Failure to Prevent Cross-Contamination and Ensure Wound Care Compliance
Penalty
Summary
The facility failed to prevent cross-contamination during wound care for a resident with severe cognitive impairment and significant mobility limitations. The resident had physician orders for daily wound care to the right ankle arterial wounds, including specific instructions for cleaning and dressing the wounds. Observations revealed that a nurse used the same piece of gauze to cleanse multiple open wounds on the resident's ankle, wiping both the wounds and surrounding skin, which constitutes improper wound care technique and risk of cross-contamination. Additionally, the resident's dressings were not labeled or dated as required.
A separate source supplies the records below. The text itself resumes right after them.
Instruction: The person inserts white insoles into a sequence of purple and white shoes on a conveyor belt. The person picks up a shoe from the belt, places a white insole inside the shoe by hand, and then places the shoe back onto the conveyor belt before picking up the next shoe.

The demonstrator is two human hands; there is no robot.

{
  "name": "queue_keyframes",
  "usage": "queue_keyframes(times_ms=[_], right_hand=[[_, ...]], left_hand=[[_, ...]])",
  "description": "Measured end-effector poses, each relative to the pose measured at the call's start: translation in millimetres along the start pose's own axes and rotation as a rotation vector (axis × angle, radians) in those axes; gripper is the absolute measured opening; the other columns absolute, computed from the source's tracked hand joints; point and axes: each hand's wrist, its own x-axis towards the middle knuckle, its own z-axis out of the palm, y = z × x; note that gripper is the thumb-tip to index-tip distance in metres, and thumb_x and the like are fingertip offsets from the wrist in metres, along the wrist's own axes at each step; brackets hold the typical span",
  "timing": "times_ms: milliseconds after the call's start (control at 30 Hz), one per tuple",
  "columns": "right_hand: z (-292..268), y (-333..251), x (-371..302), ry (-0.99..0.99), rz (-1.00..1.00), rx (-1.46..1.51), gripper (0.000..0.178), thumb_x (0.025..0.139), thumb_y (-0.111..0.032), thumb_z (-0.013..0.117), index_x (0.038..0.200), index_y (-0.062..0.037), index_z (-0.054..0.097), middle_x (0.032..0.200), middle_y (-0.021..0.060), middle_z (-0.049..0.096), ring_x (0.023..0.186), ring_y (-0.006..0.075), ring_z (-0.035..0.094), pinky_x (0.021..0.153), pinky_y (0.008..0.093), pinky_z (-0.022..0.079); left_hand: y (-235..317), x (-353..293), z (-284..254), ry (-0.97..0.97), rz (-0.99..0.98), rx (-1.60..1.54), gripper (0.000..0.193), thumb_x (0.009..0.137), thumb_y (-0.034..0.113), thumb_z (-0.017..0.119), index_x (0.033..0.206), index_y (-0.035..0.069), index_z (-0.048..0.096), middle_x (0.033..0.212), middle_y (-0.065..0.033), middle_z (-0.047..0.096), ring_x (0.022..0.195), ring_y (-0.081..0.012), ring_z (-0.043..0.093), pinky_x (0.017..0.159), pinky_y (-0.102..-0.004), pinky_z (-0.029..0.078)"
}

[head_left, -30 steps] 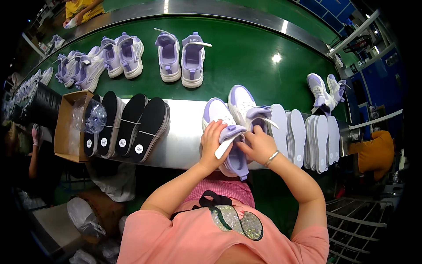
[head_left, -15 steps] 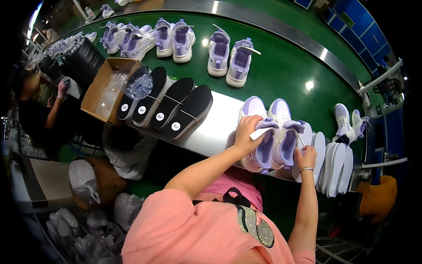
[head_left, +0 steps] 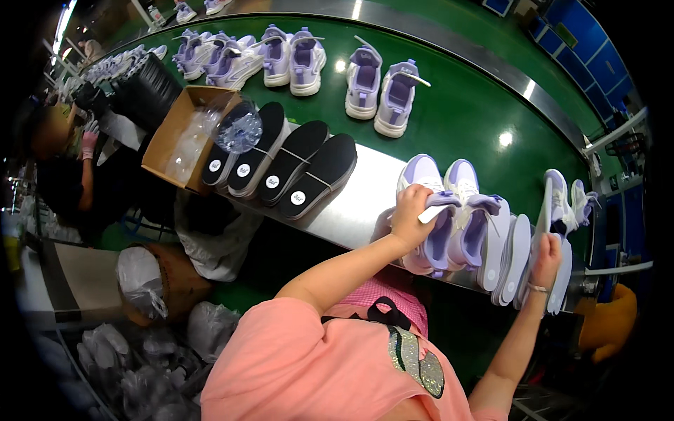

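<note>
Near sneaker pair (head_left: 466, 228): on the steel tabletop (head_left: 372, 193), toes pointing away from the person, heels by its near edge.
Steel edges: the near one runs just behind the pair's heels; the far one meets the green surface (head_left: 463, 112) under its toes.
Room to move: left of the pair, steel shows as far as the black insoles (head_left: 319, 175); ahead, green spreads widely; right of it, pale insoles (head_left: 514, 259) crowd close.
Left grip (head_left: 411, 214): grasping the upper of the pair's left sneaker (head_left: 439, 238), beside its white strip (head_left: 434, 212).
Right grip (head_left: 546, 261): right of the pair, grasping a raised pale insole (head_left: 546, 207).
Half a second ago: the right grip was just beside the pair; now it is farther right with that insole, while the left grip stays put.
Materials: white and lavender uppers with padded collars; flat, rounded insoles, the black ones in banded stacks; left of these, a cardboard box (head_left: 170, 130) holding clear plastic (head_left: 240, 128).
</note>
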Motion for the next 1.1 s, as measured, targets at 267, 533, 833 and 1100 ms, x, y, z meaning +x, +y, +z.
queue_keyframes(times_ms=[267, 533, 833, 1100], right_hand=[[67, -109, -77, -0.803, -0.793, -0.968, 0.010, 0.065, -0.013, 0.061, 0.059, -0.0059, 0.058, 0.074, 0.0064, 0.054, 0.058, 0.0237, 0.055, 0.054, 0.0347, 0.046], [146, -78, -68, -0.781, -0.425, -1.090, 0.012, 0.072, -0.014, 0.056, 0.077, -0.0050, 0.063, 0.084, 0.0115, 0.057, 0.075, 0.0264, 0.061, 0.061, 0.0353, 0.050], [96, -92, -88, -0.737, -0.503, -1.016, 0.033, 0.071, -0.033, 0.060, 0.085, -0.0039, 0.055, 0.086, 0.0146, 0.056, 0.081, 0.0318, 0.056, 0.065, 0.0403, 0.047], [103, -90, -75, -0.809, -0.483, -1.005, 0.016, 0.072, -0.021, 0.055, 0.073, -0.0062, 0.062, 0.078, 0.0126, 0.061, 0.074, 0.0276, 0.060, 0.064, 0.0371, 0.049]], left_hand=[[0, -6, 7, 0.014, -0.064, 0.019, 0.036, 0.069, 0.014, 0.061, 0.103, 0.006, 0.051, 0.111, -0.0165, 0.045, 0.100, -0.0362, 0.044, 0.087, -0.0396, 0.038], [9, -13, 9, -0.049, -0.072, 0.023, 0.042, 0.068, 0.012, 0.063, 0.107, 0.003, 0.051, 0.116, -0.0204, 0.040, 0.103, -0.0387, 0.041, 0.089, -0.0408, 0.037], [0, -14, 12, -0.090, -0.017, 0.005, 0.048, 0.061, 0.002, 0.060, 0.108, -0.001, 0.049, 0.118, -0.0223, 0.038, 0.108, -0.0398, 0.038, 0.093, -0.0405, 0.034], [-4, -13, 11, -0.100, 0.048, 0.020, 0.048, 0.064, 0.005, 0.061, 0.110, 0.002, 0.048, 0.115, -0.0191, 0.040, 0.104, -0.0376, 0.040, 0.090, -0.0401, 0.035]])
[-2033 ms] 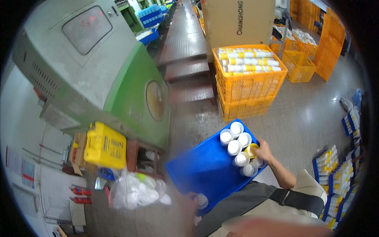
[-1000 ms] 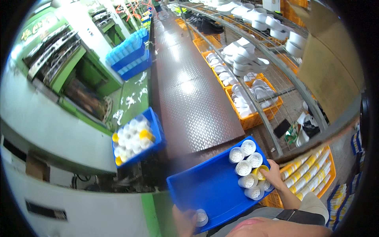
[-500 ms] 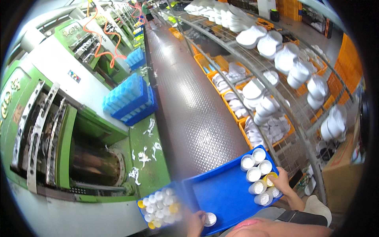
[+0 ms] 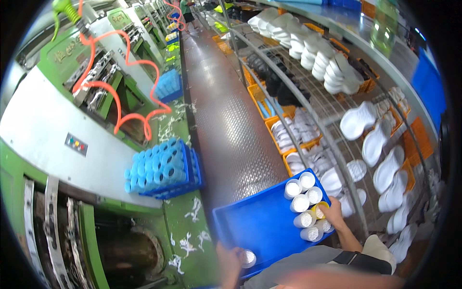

Record review and staff interviews indicated that contract nurses were assigned to the resident for several days, during which time wound care was not consistently performed as ordered. The resident was later found in a hospital with maggots present in the wound, and the dressing was adhered to the skin, suggesting it had not been changed for an extended period. Facility staff confirmed that wound care documentation was signed off as completed, even when the dressing had not been changed, and that there was no system in place to ensure treatments were actually performed or monitored. Further interviews with facility staff, including the DON and wound care nurses, revealed a lack of oversight and auditing of wound care practices, especially during the absence of the primary wound nurse. Staff reported that contract nurses often did not perform wound care, and there was no process to verify that dressings were changed or that physician orders were followed. The facility relied on reviewing treatment records for compliance but did not visually inspect wounds or dressings to confirm care was provided as ordered.